Editor’s Note: Rabbi Julie originally gave this sermon during the Yom Kippur service, Oct 2022.
This past March, during women’s history month, a reporter from the Montclair local news interviewed me together with Miriam Haimes for an article about Shomrei appointing its first female rabbi. There was something important and memorable that our past president said during that conversation that didn’t end up being quoted. Miriam said, “our congregation was open to hiring a rabbi of any gender.” I remember feeling a sense of pride that I was coming to a very open and progressive community, that was ready for a rabbi who identified as female, male, non-binary, or trans. And then on my first day of work at Shomrei this past August, I walked into the building through the first set of doors and noticed for the first time a sign that reads, “all males please wear a head covering while in the building.” I remember thinking, well I guess it doesn’t matter if the rabbi remembers to wear a kippah.
I realized in that moment, that our intentions are there, we want to be a community that is open and inclusive in every way.
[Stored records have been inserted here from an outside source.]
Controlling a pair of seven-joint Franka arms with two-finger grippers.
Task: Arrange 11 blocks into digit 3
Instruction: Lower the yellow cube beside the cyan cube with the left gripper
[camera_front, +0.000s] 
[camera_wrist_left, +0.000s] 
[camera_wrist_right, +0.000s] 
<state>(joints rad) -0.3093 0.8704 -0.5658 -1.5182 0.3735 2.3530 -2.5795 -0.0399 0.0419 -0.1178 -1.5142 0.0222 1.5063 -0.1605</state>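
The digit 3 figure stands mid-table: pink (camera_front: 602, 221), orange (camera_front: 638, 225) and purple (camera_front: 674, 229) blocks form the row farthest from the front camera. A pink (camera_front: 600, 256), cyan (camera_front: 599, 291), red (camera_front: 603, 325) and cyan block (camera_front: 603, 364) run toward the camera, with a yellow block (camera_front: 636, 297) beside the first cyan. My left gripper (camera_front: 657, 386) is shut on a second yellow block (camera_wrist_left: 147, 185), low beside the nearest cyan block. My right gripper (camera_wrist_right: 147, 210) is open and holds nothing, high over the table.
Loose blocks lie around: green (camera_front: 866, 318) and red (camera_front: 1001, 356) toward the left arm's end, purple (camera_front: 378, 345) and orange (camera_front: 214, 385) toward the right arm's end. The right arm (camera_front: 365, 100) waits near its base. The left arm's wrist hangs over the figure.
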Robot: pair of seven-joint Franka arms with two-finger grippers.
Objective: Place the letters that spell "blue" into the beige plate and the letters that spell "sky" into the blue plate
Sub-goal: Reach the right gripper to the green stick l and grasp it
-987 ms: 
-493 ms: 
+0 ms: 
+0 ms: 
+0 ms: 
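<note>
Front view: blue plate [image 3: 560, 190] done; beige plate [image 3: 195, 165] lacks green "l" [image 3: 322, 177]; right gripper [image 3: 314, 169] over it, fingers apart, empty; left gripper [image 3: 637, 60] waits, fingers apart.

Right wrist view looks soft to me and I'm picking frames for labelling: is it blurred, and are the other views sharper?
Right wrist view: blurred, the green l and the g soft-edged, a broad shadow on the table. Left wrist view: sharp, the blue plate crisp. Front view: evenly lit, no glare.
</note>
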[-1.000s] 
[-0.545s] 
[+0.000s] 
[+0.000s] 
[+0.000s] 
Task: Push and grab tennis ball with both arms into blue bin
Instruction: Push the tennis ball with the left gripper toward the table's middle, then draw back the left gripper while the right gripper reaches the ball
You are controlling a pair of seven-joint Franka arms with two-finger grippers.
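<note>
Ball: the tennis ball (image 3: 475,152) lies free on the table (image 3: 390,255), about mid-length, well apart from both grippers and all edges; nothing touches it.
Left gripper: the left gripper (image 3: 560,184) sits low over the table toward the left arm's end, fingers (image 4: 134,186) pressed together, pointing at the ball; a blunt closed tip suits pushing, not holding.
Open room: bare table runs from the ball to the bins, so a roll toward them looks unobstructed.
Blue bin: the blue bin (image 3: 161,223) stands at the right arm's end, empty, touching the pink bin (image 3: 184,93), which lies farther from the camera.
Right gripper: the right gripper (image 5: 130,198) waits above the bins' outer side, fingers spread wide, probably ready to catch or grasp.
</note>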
And we need to open our doors even wider. There are so many ways in which our congregation is ahead of the curve and there are times when our values and our commitments aren’t fully expressed in our words and actions and people are hurt. Today, on Yom Kippur, when we do a chesbon hanefesh, when we take an inventory of how who we hope to be matches up with who we are, I want to lift-up the ways we already open our doors to Jews of color, interfaith families, people with disabilities, and LGBTQ individuals and families. And I also want to shine a light on some areas that still need our attention, because ultimately, we can only continue to improve in our inclusion efforts if all of us, and I mean each and every one of us, makes a commitment to continually learn and grow.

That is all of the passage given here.